Task directions: Once you have read the listing, write it all out exactly.
▼
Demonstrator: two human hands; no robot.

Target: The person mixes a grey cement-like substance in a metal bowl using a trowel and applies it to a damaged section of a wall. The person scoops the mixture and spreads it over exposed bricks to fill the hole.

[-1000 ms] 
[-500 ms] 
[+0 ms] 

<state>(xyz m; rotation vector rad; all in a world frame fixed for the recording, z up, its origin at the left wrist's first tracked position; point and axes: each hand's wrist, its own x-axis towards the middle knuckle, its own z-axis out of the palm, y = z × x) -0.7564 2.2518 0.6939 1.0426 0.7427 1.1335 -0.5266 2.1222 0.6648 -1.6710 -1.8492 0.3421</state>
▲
Expected answer:
Demonstrator: two human hands; no robot.

Target: The person mixes a grey cement-like substance in a metal bowl using a trowel and applies it to a damaged section of a wall. The person scoops the mixture and spreads it over exposed bricks to fill the hole.

[-1000 ms] 
[-500 ms] 
[+0 ms] 

<state>(xyz m; rotation vector rad; all in a world frame fixed for the recording, z up, its origin at the left wrist's first tracked position; point and axes: each hand's wrist, its own x-axis towards the middle knuckle, its own z-axis out of the palm, y = z × x) -0.7564 2.2518 0.6939 1.0426 0.7427 1.1335 -0.5266 2.1222 0.6648 -1.6710 -1.8492 0.3421</state>

The work on this exercise is done.